Task brief
Please output the listing exactly as it stands, but omit any images.

Dataset extract
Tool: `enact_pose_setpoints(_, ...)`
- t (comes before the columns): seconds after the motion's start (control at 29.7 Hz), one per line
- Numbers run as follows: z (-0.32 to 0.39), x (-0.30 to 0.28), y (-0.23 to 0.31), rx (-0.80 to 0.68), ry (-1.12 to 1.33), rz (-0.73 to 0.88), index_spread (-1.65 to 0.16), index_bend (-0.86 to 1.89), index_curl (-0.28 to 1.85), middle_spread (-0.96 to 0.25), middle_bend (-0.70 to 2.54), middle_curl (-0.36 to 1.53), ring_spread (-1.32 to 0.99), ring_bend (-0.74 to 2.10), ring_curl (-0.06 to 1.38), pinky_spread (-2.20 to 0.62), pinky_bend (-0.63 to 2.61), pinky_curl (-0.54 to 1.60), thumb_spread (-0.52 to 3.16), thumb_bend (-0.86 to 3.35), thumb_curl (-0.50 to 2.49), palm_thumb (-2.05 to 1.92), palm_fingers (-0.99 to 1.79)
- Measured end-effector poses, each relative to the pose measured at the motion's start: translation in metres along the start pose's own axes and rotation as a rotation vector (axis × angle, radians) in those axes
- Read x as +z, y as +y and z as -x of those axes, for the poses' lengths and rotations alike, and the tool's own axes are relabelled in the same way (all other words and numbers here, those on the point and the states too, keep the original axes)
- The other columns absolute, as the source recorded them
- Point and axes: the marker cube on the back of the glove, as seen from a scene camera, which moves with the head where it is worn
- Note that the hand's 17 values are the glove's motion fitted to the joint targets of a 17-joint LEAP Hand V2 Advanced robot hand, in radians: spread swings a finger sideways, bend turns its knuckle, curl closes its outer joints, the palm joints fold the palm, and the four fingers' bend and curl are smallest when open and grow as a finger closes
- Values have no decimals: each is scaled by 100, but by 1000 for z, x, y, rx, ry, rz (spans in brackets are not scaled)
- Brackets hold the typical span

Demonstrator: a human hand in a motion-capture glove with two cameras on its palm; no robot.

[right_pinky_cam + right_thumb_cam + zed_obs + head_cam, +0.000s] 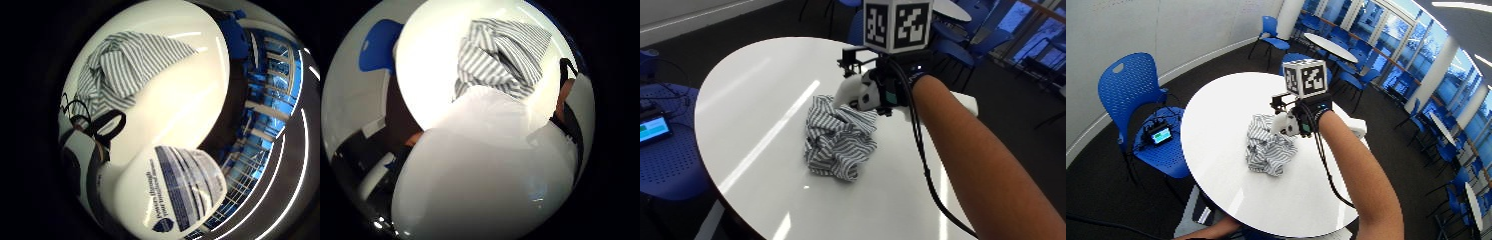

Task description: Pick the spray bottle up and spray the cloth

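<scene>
My gloved right hand (891,86) grips a white spray bottle (853,91) just above the far edge of a crumpled grey-and-white striped cloth (840,137). The cloth lies near the middle of the round white table (753,95). In the wide outside view the hand (1309,118) holds the bottle (1280,122) over the cloth (1269,145). The bottle's labelled body (175,195) fills much of the little finger side palm view, with the cloth (125,67) beyond it. From the thumb side, the bottle (480,175) partly hides the cloth (500,55).
A blue chair (1126,85) stands by the table's left side, and a small device with a green screen (1159,135) lies on its seat. A white object (1356,128) sits at the table edge behind the arm. More tables and blue chairs (1329,47) stand by the windows.
</scene>
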Motion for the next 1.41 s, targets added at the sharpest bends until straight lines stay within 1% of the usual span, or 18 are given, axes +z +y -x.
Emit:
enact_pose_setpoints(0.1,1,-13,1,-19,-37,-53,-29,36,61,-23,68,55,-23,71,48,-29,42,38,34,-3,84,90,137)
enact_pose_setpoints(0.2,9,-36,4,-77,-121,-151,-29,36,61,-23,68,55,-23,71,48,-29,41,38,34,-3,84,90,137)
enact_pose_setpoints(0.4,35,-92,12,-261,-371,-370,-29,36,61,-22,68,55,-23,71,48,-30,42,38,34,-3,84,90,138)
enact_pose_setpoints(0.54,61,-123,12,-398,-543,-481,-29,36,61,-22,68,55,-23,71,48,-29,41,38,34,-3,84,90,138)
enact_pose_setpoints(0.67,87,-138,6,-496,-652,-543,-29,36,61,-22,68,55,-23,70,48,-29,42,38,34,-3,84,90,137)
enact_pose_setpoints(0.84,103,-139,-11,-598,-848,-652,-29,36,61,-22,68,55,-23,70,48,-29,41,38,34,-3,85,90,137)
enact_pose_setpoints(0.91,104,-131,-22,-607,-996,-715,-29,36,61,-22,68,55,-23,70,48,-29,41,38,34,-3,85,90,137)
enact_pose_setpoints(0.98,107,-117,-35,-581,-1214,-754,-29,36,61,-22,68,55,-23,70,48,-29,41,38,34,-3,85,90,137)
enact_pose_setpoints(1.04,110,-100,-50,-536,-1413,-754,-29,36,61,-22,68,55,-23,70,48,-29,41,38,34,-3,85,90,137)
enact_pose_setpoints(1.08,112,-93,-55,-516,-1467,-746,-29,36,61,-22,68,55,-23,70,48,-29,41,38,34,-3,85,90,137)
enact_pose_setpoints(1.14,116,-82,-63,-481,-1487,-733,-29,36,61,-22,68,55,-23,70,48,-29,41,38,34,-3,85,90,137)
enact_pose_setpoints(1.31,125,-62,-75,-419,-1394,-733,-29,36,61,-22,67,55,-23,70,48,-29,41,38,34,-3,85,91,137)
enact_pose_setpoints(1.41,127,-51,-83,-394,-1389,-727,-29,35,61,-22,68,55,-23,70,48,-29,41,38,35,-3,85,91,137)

Task result
Tool: `enact_pose_setpoints(_, ...)`
- t (comes before the columns): seconds after the motion's start (control at 29.7 Hz), one per line
- Numbers run as follows: z (-0.32 to 0.39), x (-0.30 to 0.28), y (-0.23 to 0.31), rx (-0.80 to 0.68), ry (-1.12 to 1.33), rz (-0.73 to 0.88), index_spread (-1.65 to 0.16), index_bend (-0.86 to 1.89), index_curl (-0.28 to 1.85), middle_spread (-0.96 to 0.25), middle_bend (-0.70 to 2.54), middle_curl (-0.36 to 1.53), ring_spread (-1.32 to 0.99), ring_bend (-0.74 to 2.10), ring_curl (-0.06 to 1.38), pinky_spread (-2.20 to 0.62), pinky_bend (-0.63 to 2.61), pinky_curl (-0.54 to 1.60), thumb_spread (-0.52 to 3.16), thumb_bend (-0.86 to 3.35), thumb_curl (-0.50 to 2.49), palm_thumb (-2.05 to 1.92), palm_fingers (-0.99 to 1.79)
- Measured end-effector poses, each relative to the pose measured at the motion's start: translation in metres along the start pose's own axes and rotation as a rotation vector (axis × angle, radians) in those axes
- Read x as +z, y as +y and z as -x of those axes, for the poses' lengths and rotations alike, and the tool's own axes are relabelled in the same way (all other words and numbers here, those on the point and the states too, keep the original axes)
- The other columns absolute, as the source recorded them
- Point and axes: the marker cube on the back of the glove, as seen from a scene camera, which moves with the head where it is worn
- Note that the hand's 17 values are the glove's motion fitted to the joint targets of a 17-joint LEAP Hand V2 Advanced robot hand, in radians: spread swings a finger sideways, bend turns its knuckle, curl closes its outer joints, the palm joints fold the palm, and the four fingers' bend and curl are smallest when open and grow as a finger closes
- Values have no decimals: each is scaled by 100, but by 1000 for z, x, y, rx, ry, rz (spans in brackets are not scaled)
- Brackets hold the typical span

Demonstrator: a human hand in a motion-capture glove with two cameras on its palm; no robot.

[right_pinky_cam + right_thumb_cam + zed_obs + head_cam, +0.000s] 

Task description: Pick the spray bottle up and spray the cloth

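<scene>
My gloved right hand (891,86) grips a white spray bottle (853,91) just above the far edge of a crumpled grey-and-white striped cloth (840,137). The cloth lies near the middle of the round white table (753,95). In the wide outside view the hand (1309,118) holds the bottle (1280,122) over the cloth (1269,145). The bottle's labelled body (175,195) fills much of the little finger side palm view, with the cloth (125,67) beyond it. From the thumb side, the bottle (480,175) partly hides the cloth (500,55).
A blue chair (1126,85) stands by the table's left side, and a small device with a green screen (1159,135) lies on its seat. A white object (1356,128) sits at the table edge behind the arm. More tables and blue chairs (1329,47) stand by the windows.
</scene>
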Motion for the next 1.41 s, targets added at the sharpest bends until straight lines stay within 1% of the usual span, or 18 are given, axes +z +y -x.
Emit:
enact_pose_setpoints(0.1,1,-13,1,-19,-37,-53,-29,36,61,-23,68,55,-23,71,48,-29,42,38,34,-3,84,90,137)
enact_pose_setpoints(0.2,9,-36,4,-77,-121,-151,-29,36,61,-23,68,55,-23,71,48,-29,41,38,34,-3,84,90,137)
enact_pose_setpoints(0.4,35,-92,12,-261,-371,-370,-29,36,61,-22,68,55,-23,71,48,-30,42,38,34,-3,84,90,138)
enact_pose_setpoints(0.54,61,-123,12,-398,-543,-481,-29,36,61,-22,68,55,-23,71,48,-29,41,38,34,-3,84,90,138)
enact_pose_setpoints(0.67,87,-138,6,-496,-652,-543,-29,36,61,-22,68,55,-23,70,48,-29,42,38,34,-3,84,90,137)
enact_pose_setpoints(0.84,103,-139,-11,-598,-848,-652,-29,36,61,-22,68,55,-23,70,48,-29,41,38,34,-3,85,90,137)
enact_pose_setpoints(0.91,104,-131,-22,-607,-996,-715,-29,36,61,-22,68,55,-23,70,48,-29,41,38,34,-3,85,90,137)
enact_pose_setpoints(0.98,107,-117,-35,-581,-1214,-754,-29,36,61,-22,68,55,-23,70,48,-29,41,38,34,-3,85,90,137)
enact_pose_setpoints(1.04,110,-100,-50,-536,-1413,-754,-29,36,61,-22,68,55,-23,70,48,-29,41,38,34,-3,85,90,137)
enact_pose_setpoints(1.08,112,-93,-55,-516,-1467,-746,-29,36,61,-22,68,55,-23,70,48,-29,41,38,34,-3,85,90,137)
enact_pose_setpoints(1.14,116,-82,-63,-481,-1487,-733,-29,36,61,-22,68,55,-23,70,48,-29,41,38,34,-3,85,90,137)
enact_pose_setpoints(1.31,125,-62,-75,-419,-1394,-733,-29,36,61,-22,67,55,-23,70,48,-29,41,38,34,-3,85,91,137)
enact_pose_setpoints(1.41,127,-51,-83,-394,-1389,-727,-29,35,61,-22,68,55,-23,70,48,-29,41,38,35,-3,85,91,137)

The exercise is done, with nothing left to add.